──────── The data
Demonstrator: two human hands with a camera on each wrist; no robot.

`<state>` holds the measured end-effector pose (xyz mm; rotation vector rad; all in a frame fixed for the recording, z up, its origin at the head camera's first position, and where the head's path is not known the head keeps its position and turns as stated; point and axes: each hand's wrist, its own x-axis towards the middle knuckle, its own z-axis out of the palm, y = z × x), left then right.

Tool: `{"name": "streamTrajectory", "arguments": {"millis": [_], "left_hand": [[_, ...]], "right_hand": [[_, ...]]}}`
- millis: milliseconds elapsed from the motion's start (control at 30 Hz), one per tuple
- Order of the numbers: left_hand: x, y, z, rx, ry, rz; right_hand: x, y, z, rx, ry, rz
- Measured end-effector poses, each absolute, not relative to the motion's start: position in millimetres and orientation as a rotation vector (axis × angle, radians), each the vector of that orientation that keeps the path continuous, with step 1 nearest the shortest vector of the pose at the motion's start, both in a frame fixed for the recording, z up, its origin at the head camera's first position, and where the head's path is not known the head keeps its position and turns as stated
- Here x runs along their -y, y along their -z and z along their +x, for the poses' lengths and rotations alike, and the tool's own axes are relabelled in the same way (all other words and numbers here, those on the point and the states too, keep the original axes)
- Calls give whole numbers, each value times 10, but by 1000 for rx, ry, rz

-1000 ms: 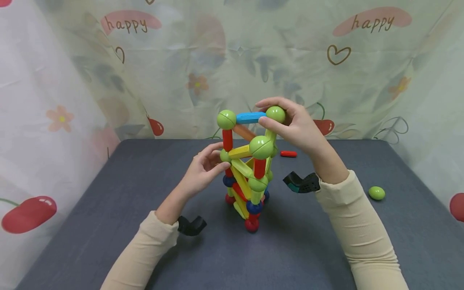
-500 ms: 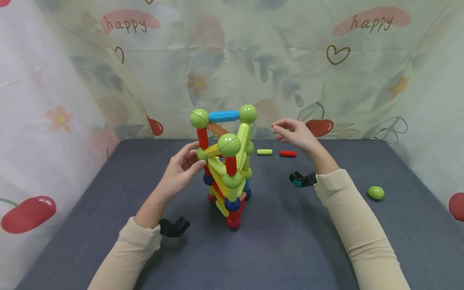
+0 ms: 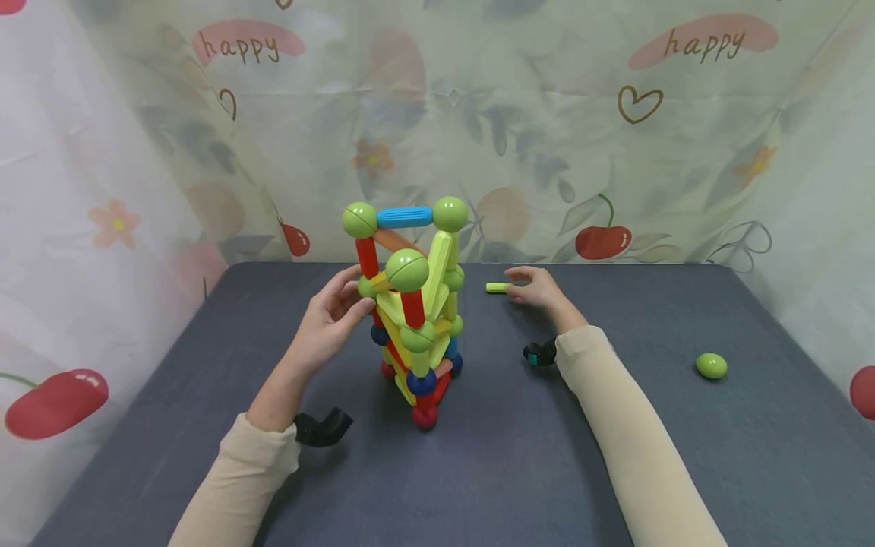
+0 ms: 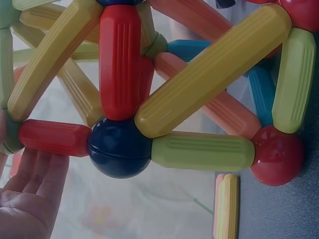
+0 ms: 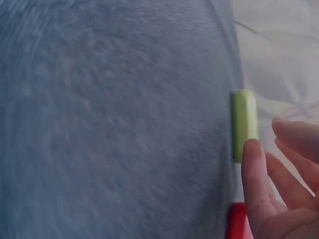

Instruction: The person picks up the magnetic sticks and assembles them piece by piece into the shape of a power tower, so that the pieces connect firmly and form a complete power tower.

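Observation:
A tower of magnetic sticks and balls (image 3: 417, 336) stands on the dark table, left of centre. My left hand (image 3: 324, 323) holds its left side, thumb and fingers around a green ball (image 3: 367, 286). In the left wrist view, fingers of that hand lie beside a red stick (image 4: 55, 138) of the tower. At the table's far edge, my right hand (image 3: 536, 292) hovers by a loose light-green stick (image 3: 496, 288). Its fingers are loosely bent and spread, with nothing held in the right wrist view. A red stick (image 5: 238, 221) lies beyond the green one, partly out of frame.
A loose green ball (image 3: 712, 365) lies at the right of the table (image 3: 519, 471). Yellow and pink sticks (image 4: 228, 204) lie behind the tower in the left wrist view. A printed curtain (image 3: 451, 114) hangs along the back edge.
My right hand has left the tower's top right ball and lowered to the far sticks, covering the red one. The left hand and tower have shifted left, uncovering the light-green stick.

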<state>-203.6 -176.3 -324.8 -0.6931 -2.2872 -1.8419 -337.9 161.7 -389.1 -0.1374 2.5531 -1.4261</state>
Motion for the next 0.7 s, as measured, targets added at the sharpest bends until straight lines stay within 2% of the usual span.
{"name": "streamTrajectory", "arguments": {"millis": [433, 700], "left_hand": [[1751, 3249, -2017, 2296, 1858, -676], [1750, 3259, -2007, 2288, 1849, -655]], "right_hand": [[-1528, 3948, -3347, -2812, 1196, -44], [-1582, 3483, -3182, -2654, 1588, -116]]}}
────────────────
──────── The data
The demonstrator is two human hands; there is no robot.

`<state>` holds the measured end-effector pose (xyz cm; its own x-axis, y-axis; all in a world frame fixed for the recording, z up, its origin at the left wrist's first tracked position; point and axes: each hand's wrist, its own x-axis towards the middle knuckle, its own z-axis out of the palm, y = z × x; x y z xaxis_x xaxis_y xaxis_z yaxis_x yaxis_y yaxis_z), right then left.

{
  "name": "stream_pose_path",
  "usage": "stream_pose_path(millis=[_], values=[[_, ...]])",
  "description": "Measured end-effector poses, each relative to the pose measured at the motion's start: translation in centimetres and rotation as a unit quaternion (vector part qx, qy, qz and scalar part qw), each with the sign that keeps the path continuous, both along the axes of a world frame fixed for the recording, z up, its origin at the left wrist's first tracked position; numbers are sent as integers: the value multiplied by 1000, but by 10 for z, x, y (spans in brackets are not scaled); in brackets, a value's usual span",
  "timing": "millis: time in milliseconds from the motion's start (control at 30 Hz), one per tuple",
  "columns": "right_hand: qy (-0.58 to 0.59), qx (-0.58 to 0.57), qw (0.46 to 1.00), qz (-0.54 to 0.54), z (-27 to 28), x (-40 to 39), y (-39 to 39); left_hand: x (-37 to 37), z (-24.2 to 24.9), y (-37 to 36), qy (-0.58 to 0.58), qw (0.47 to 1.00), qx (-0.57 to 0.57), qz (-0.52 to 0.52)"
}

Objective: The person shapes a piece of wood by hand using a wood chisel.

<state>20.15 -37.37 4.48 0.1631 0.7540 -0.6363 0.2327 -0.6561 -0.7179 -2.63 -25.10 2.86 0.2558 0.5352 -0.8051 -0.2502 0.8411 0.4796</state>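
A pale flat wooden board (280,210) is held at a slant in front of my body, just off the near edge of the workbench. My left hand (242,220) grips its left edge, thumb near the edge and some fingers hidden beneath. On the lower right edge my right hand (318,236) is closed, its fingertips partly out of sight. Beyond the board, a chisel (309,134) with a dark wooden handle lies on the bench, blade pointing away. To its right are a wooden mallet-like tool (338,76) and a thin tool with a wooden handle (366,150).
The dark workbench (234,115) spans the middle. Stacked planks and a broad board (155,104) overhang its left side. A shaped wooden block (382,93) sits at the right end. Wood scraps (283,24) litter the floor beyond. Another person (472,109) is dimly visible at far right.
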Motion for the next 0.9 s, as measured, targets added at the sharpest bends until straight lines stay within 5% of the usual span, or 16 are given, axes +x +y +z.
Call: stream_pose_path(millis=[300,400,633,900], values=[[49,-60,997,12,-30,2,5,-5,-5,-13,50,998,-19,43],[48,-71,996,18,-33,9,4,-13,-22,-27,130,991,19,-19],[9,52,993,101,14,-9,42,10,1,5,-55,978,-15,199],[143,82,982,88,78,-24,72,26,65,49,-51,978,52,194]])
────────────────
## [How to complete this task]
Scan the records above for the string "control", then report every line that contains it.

## [Task result]
- millis: milliseconds elapsed from the motion's start (control at 30 Hz), one per tuple
  "timing": "millis: time in milliseconds from the motion's start (control at 30 Hz), one per tuple",

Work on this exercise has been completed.